What this task involves: In the data that follows, find each line containing "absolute" and copy it.

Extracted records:
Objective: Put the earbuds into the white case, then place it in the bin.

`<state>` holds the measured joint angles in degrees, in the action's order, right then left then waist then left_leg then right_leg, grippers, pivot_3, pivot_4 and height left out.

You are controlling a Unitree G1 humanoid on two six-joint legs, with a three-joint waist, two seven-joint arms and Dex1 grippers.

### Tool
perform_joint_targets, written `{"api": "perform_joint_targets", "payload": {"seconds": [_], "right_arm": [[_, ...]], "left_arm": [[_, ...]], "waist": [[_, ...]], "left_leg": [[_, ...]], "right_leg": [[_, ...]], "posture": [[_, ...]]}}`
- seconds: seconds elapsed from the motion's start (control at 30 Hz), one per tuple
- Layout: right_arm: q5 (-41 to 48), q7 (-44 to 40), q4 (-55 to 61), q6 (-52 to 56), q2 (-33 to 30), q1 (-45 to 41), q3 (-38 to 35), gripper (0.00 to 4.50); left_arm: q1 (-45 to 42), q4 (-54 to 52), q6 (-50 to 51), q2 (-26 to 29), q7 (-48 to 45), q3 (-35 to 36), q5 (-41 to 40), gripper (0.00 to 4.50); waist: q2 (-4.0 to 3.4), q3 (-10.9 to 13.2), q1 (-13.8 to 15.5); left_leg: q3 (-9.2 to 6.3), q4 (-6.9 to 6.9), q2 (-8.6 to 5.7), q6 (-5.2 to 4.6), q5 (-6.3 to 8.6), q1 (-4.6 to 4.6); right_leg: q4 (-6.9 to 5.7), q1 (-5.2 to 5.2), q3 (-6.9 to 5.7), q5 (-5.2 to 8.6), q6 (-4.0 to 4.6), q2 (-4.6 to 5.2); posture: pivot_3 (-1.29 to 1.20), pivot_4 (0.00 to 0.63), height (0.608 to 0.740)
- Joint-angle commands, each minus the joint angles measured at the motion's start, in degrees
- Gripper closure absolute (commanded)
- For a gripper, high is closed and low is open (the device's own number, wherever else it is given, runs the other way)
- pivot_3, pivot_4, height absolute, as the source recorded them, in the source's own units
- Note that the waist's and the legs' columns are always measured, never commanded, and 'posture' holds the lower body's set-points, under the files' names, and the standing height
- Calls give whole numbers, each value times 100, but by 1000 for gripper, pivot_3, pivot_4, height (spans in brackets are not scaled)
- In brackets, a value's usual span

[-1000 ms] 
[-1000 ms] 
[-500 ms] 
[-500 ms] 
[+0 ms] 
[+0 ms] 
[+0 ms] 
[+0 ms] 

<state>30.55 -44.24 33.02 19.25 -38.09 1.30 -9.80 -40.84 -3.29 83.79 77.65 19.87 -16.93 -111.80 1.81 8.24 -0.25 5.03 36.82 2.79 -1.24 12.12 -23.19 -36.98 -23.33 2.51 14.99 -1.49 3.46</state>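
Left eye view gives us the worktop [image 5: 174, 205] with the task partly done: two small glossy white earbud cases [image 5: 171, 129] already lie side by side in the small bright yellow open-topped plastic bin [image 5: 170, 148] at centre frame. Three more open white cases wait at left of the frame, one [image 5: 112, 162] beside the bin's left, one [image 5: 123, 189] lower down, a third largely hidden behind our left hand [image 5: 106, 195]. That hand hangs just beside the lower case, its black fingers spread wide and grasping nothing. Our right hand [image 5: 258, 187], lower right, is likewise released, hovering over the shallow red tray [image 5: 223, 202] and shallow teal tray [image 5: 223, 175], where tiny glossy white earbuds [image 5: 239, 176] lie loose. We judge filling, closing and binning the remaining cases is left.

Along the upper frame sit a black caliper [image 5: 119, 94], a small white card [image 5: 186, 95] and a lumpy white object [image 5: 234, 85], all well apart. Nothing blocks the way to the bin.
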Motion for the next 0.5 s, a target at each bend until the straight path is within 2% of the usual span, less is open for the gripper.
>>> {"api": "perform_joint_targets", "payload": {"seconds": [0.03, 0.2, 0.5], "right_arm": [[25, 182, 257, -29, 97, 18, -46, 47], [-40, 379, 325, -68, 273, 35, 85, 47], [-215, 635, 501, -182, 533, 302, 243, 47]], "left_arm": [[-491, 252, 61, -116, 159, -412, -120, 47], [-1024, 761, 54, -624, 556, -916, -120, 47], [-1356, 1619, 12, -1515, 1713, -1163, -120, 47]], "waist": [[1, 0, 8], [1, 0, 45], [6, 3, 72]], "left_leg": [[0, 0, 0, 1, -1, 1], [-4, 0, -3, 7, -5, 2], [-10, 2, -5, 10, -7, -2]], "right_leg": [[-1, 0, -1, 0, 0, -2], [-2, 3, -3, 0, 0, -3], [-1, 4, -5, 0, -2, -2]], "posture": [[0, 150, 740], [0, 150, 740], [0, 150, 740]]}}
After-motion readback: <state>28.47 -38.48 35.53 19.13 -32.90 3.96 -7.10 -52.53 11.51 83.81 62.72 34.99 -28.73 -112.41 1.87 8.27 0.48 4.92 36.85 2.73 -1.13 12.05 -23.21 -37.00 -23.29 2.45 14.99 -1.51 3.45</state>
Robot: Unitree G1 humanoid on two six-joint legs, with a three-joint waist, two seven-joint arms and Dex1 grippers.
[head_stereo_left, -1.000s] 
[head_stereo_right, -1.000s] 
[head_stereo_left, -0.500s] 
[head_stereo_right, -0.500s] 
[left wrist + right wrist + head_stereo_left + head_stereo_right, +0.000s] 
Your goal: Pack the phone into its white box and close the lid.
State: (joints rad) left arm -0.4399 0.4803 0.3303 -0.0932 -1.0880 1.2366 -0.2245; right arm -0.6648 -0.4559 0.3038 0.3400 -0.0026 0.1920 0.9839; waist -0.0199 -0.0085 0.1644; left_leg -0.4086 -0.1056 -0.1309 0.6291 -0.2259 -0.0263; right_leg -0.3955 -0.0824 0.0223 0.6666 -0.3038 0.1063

Response below:
- Gripper closure absolute (commanded)
- pivot_3, pivot_4, height absolute, as the source recorded them, in the source's own units

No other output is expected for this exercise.